According to him, the IES has been monitoring the Standard and Poor’s platform over the last two weeks and found that the price of gas oil on the international market went up by 3.3%, moving from $913 per metric tonne to $943 per metric tonne.
Also, he revealed that the price of LPG moved up from $557 per metric tonne to $570 per metric tonne. Owing to this, he explained that the prices point to the fact that these key products on the international market have gone up – as induced by the rising crude oil prices.
“The last two weeks, we had the average price of crude oil going for about $84 and at the close of the window, it went up around $92 per barrel.
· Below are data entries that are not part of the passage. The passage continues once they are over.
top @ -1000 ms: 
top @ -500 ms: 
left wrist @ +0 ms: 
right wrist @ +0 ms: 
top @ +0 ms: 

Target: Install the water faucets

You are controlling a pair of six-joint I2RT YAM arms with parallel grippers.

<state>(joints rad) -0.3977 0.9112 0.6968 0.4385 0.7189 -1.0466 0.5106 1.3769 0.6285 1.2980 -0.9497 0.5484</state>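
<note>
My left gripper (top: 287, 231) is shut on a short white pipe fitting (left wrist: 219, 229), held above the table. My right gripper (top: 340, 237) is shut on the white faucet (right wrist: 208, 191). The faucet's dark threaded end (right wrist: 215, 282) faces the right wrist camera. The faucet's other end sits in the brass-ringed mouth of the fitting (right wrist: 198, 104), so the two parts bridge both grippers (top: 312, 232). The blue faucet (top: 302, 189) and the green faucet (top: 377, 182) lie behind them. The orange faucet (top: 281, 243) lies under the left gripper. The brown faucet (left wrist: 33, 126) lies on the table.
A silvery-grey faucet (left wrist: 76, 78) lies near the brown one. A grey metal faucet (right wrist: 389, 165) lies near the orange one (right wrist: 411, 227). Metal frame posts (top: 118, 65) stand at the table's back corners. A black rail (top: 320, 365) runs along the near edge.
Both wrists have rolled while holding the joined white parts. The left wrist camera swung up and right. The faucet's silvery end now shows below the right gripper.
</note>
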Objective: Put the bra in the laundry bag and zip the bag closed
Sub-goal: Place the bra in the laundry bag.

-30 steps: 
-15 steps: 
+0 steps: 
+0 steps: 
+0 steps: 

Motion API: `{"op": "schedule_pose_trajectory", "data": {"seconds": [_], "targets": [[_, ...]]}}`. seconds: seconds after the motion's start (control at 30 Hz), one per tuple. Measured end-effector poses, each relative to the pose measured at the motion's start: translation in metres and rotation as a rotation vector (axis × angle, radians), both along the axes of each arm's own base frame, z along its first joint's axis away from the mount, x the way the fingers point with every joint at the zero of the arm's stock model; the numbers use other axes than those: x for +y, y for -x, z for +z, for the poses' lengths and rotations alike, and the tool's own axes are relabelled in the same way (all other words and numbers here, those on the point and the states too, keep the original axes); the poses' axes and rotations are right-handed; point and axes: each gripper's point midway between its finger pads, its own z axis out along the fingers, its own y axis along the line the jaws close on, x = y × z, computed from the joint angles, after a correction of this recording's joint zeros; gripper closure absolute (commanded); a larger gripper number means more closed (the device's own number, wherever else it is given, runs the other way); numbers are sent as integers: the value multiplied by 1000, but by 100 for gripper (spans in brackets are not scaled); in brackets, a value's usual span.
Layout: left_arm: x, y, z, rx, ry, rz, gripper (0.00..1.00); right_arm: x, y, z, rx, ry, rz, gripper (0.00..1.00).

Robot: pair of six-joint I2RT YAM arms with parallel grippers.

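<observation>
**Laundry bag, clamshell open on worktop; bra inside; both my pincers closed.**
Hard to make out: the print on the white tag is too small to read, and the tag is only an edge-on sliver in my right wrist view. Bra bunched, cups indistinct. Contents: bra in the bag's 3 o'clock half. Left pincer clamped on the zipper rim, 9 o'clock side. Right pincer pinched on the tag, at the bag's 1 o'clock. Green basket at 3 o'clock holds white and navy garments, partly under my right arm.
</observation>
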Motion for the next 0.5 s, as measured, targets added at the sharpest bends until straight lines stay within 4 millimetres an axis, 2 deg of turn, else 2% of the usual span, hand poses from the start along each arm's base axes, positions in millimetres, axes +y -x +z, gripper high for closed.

So, these key changes are some of the things informing the decision.
“We also realized that on the local forex market, the cedi depreciated by close to 1%. So, anytime you are looking at the direction of fuel prices, you may be mindful and be concerned about how your cedi is doing against the green buck, as well as international prices of these key commodities.”Nana Amoasi IV
Commenting on the price stability of petrol, which was unchanged, Nana Amoasi IV indicated that Ghana is “lucky” that on the international market, the price of gasoline went down by 2%.
In effect, he noted that this 2% should have brought some relief to consumers, however, because the cedi depreciated against the green buck, that respite may not be experienced by consumers.
“So, the price of gasoline is expected to remain stable but then, the Oil Marketing Companies can choose to spread the rising prices across gasoline. So, we may also see price of gasoline go up just to compensate the cushioning of the rising of the gas oil price.”Nana Amoasi IV
Commenting on the impact of the projected increment on the downstream petroleum industry, Nana Amoasi IV stated that the current happening may have a negative impact on the working capital of importers.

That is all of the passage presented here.